¹ Knudson, D. (2006). The Biomechanics of Stretching. Journal of Exercise Science & Physiotherapy, Vol. 2: 3-12.
² Page, P. (2012). Current concepts in muscle stretching for exercise and rehabilitation. The International Journal of Sports Physical Therapy, Volume 7, Number 1, Page 110<
³ Lippincot et al. (2006). Medicine ACoS ACSM’s guidelines for exercise testing and prescription. 7^th ed.
⁴ Guiu-Tula et al. (2017). The Efficacy of the proprioceptive neuromuscular facilitation (PNF) approach in stroke rehabilitation to improve basic activities of daily living and quality of life: a systematic review and meta-analysis protocol. BMJ Open; 7(12): e016739.
⁵ Nishikawa et al. (2015). Immediate effect of passive and active stretching on hamstrings flexibility: a single-blinded randomized control trial. J Phys Ther Sci. Oct; 27(10): 3167–3170.

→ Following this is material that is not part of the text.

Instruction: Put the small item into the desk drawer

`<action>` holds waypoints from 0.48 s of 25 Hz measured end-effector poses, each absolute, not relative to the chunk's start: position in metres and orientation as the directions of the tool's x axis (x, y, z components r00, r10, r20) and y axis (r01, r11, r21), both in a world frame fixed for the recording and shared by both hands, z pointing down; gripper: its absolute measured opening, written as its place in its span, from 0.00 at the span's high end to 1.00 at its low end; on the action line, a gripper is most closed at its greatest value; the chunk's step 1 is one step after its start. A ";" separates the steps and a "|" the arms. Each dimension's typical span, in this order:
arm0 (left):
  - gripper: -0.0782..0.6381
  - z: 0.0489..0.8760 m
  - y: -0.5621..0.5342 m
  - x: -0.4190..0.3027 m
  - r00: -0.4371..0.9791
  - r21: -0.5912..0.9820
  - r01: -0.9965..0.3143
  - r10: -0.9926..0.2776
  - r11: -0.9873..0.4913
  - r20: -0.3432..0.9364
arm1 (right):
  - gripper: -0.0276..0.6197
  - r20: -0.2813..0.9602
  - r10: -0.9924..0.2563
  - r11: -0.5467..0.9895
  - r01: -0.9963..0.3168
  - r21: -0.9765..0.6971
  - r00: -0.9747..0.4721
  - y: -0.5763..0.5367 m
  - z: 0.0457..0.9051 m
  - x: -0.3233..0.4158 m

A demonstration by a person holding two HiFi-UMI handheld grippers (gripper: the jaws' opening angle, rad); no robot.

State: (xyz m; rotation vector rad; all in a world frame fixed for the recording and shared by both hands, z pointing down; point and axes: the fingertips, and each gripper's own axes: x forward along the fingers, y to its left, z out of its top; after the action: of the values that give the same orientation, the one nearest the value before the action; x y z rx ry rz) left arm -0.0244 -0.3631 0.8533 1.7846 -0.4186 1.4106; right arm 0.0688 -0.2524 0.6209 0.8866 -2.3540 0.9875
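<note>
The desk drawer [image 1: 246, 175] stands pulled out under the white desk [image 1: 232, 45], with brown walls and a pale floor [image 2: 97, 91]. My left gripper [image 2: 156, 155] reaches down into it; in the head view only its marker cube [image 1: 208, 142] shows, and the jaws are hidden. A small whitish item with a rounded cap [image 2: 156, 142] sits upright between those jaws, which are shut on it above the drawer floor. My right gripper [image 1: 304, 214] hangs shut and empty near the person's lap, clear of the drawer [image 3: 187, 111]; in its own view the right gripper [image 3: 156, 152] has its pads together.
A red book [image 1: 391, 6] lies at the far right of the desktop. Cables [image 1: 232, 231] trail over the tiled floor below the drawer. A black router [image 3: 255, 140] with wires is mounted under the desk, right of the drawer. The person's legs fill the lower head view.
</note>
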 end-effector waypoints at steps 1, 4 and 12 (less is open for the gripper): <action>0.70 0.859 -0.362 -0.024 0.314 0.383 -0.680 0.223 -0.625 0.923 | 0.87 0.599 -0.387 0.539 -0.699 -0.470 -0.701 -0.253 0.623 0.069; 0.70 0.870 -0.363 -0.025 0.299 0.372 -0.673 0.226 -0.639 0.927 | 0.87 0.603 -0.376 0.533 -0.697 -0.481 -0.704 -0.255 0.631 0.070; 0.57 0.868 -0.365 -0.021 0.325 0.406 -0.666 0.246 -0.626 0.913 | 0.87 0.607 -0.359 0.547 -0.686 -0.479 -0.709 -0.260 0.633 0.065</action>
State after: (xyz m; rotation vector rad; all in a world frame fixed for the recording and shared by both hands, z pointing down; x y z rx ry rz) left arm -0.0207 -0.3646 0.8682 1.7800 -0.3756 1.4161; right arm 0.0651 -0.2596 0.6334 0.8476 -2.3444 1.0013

⁶ Simic et al. (2013) Does pre-exercise static stretching inhibit maximal muscular performance? A meta-analytical review. Scand J Med Sci Sports. Mar;23(2):131-48.
⁷ AD et al. (2015). Effects of Contract-Relax, Static Stretching, and Isometric Contractions on Muscle-Tendon Mechanics. Med Sci Sports Exerc. Oct;47(10):2181-90.
⁸ Thomas et al (2018). The Relation Between Stretching Typology and Stretching Duration: The Effects on Range of Motion. Int J Sports Med. Apr;39(4):243-254.